A má relação com os pais, principalmente na adolescência, faz com que a pessoa comece a negar tudo o que eles são. Não queremos nos parecer com aquilo e por isso é comum negarmos fortemente suas maneiras de se comportar e pensar, buscando fazer tudo diferente. Porém quando negamos nossos pais, estamos negando uma parte de nós. Estamos negando a nós mesmos.

A negação faz com que a gente não veja, com que a gente "empurre pra baixo do tapete" tudo aquilo que nos incomoda, mas a poeira não desaparece, ela está lá se acumulando. Essa negação de si mesmo em larga escala, pode gerar conflitos de personalidade, problemas de auto estima, conflitos de auto imagem e tendências auto destrutivas.

Deméter e Perséfone - Mito grego do feminino oposto e completar na relação mãe/filha.

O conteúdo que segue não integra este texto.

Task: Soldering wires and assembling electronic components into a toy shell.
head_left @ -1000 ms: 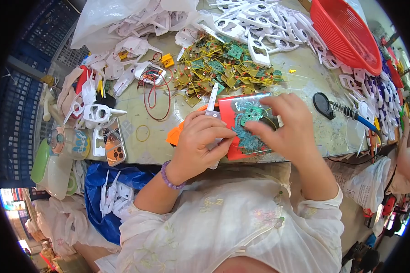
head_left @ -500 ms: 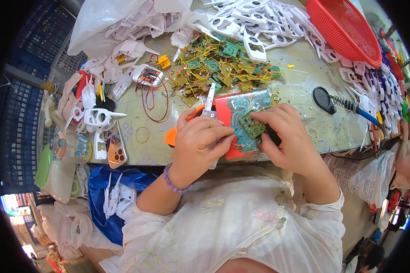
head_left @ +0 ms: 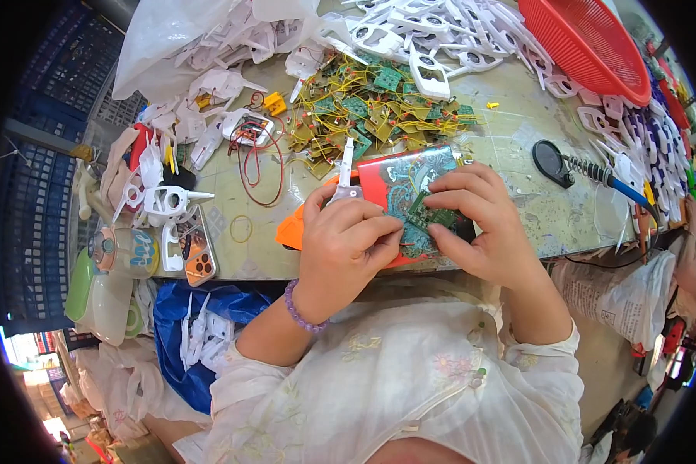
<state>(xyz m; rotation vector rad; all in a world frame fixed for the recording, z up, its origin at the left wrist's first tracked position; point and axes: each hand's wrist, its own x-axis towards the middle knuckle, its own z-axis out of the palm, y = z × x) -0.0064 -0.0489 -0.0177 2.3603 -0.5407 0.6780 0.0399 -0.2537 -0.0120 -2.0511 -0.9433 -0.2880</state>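
Flat green circuit board (head_left: 418, 213)

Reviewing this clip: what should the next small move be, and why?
Probably ease the small green circuit board slightly left, toward the slender white plastic piece: the right hand pinches the board, while the left hand appears to hold that piece, whose visible part lies apart from the board.
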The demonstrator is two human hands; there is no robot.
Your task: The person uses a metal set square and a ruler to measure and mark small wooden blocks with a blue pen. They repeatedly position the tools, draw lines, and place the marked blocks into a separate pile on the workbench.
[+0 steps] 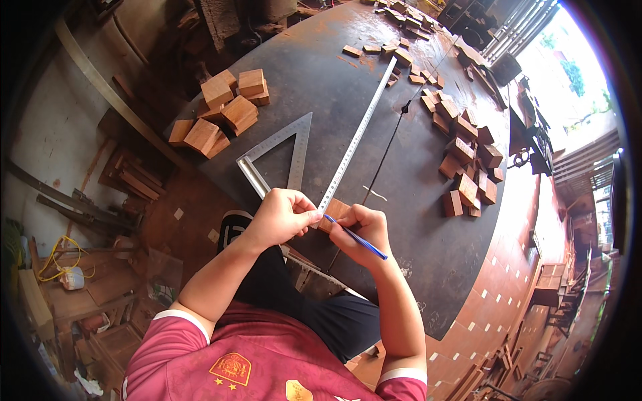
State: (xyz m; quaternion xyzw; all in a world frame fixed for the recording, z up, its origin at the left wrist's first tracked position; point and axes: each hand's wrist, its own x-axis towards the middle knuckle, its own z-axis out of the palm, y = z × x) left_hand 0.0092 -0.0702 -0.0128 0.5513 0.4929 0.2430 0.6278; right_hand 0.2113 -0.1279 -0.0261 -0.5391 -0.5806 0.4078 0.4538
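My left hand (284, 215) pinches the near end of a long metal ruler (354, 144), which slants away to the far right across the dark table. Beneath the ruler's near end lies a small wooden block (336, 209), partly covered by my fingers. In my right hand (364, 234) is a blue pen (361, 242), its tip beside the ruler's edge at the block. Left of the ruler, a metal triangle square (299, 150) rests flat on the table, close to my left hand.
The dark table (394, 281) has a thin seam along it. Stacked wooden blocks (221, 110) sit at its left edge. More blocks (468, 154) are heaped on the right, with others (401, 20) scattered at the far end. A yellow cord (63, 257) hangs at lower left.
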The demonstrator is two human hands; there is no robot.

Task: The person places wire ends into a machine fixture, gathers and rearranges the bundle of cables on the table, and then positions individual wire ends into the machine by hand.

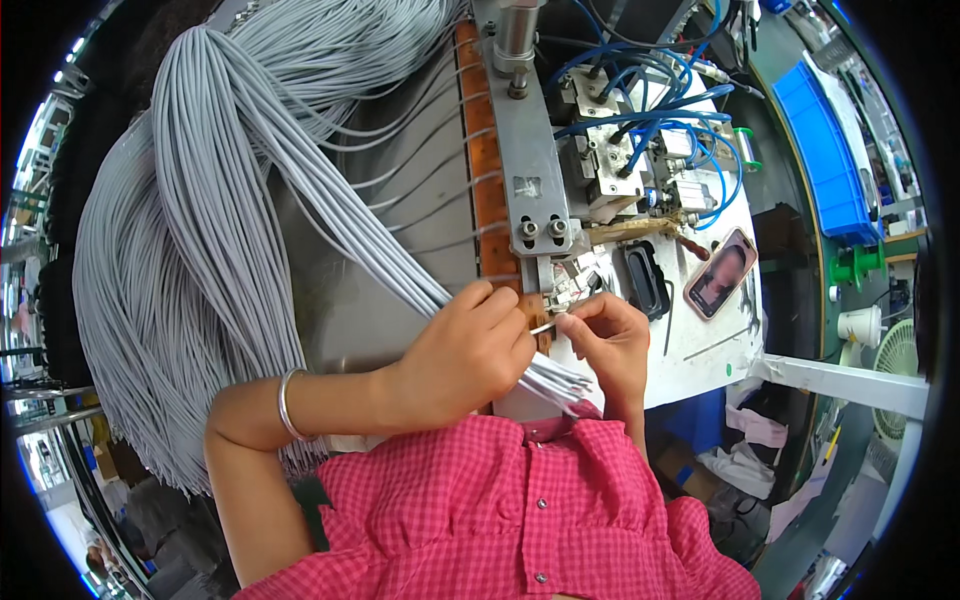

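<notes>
My left hand (478,350) is closed around a bundle of grey cables (375,245), whose cut ends (555,378) stick out below it toward my shirt. Between thumb and forefinger, my right hand (608,335) pinches the end of one grey cable (543,327) that runs across from the left hand. Both hands are beside the lower end of an orange-brown strip (488,190), along which several single grey cables lie spaced apart. Just beyond the fingers are small metal machine parts (580,280), partly hidden by the right hand.
A large heap of grey cables (190,270) hangs over the left side. Beyond the strip stands a metal press arm (535,170) with valve blocks and blue air hoses (665,115). A phone (722,275) and a black plastic case (646,280) lie right. A blue bin (820,150) is farther right.
</notes>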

 Isso é relativamente comum na adolescência, pois é uma fase em que começamos a ter a necessidade de nos diferenciar de todas as referências que temos para fortalecer uma personalidade própria e independente, porém não é menos comum ver adultos que não passaram dessa fase, no sentido de que, por ter uma relação ruim com as figuras parentais, mantém essa negação para o resto de suas vidas, não aceitando simbolicamente aquelas partes dentro de si, e conseqüentemente passarão isso adiante para seus filhos.

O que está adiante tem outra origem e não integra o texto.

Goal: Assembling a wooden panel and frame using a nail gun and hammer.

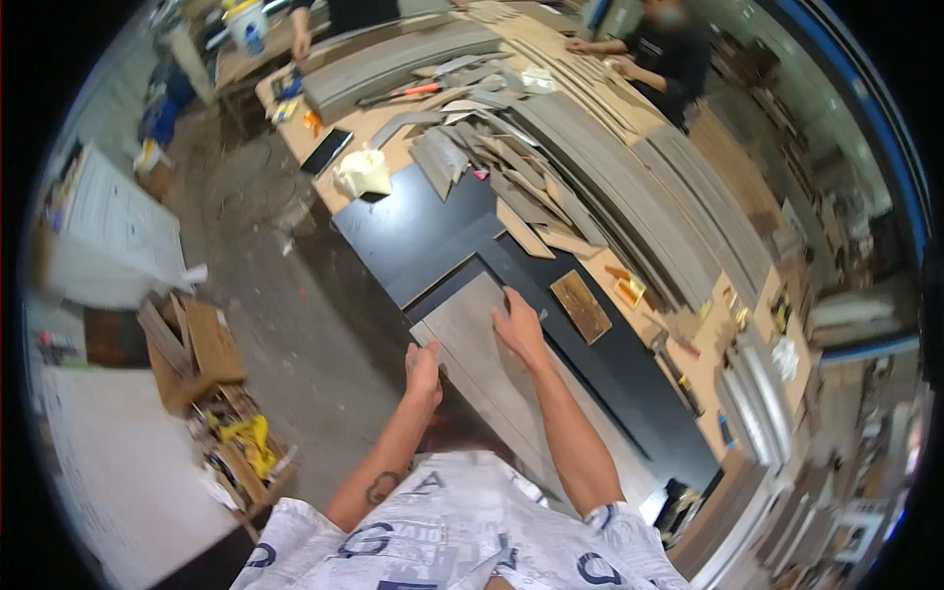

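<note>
A long light-grey wood-grain board [477, 339] lies at a slant before me, partly over a black panel [403, 231] on the workbench. With its fingers closed at the near left edge of the board, my left hand [423, 374] grips it. My right hand [517, 326] holds the opposite edge, thumb on the top face and fingers over the side. A dark slot runs along the board's far end. To the right of my right hand, a brown wooden block [580, 307] rests on the black panel.
Grey offcuts [521, 172] and long grey mouldings [629, 197] cover the bench beyond. A hammer [677, 372] lies at the right, a phone [327, 150] and cream bag [363, 173] at the left. Another person [664, 59] works across the bench. Cardboard boxes [194, 349] stand on the floor.
</note>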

E como nos diferenciar sem negar? Aceitando, reconhecendo e transformando. Se aceitamos as figuras maternas e paternas como elas são, compreendendo na medida do possível seus processos como seres humanos, e também aceitamos essas figuras simbolicamente dentro de nós mesmos, reconhecendo que somos sim influenciados por elas e que com certeza temos semelhanças fortes em nossa psique, podemos a partir daí ter a clareza e a consciência do que queremos transformar. Dessa forma podemos nos diferenciar, abraçando e acolhendo tudo de construtivo e positivo que nos foi herdado e trabalhando na evolução do que, por algum motivo, considerarmos nocivo.

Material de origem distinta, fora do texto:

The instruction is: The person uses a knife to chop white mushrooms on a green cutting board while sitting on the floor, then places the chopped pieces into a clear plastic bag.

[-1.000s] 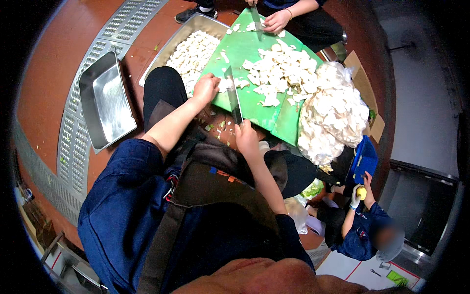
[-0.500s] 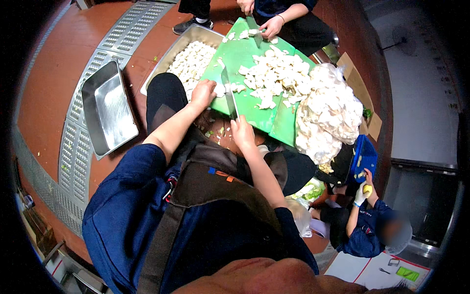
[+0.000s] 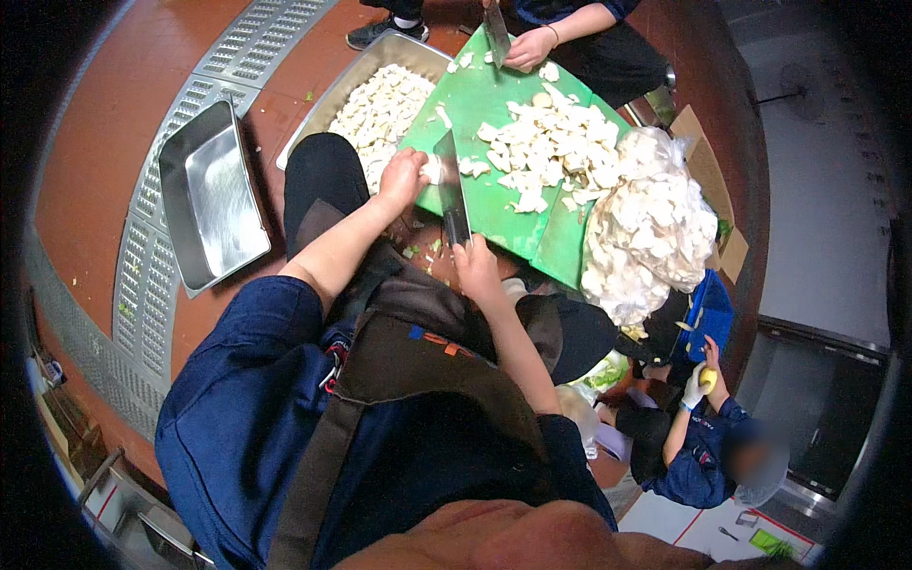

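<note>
My right hand is closed around the handle of a broad-bladed kitchen knife. The blade stands over the near left edge of a green cutting board. My left hand is closed on a white vegetable piece, just left of the blade. Whether it is mushroom or something else I cannot make out. A few cut white bits lie right of the blade. Farther right on the board is a heap of white pieces.
Left of the board stands a metal tray with white pieces; another metal pan is farther left. A plastic bag of white pieces sits at right. Across the board, a co-worker's hand is beside a knife; another person holds something yellow.
My knife's blade has turned to show more of its flat side. The board has shifted slightly right in view. The co-worker's knife across the board has risen.
</note>
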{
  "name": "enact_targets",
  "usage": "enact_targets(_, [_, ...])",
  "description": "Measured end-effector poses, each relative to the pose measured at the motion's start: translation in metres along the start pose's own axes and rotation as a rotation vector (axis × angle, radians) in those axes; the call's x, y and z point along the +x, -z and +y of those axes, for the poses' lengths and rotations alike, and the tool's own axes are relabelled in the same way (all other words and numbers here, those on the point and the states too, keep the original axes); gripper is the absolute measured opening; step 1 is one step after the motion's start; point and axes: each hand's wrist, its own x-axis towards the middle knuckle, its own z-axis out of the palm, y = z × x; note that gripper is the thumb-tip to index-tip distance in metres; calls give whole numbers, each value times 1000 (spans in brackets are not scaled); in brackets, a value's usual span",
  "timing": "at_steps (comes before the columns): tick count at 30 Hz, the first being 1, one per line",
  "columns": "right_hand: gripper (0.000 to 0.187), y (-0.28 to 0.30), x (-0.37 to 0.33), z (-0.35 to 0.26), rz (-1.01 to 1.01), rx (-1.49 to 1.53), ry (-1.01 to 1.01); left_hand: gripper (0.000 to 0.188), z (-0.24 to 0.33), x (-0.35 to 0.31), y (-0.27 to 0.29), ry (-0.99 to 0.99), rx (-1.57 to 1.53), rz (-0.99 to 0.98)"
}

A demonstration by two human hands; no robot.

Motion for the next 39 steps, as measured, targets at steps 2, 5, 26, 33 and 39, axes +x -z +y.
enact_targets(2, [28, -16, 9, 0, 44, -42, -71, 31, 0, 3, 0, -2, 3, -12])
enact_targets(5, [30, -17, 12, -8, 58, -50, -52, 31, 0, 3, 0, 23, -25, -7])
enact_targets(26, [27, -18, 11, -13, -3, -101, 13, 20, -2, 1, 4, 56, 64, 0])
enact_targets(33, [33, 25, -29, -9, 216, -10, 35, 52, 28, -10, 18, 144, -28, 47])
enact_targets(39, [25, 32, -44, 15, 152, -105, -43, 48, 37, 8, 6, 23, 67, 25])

Somente através desta compreensão e aceitação teremos o poder da transformação e as rédeas de nossas vidas. Do contrário continuaremos negando, acreditando que não somos nada daquilo e inconscientemente repetindo seus mesmos passos, talvez de outras maneiras, porém com a mesma energia. Afinal, só podemos transformar aquilo que estamos conscientes.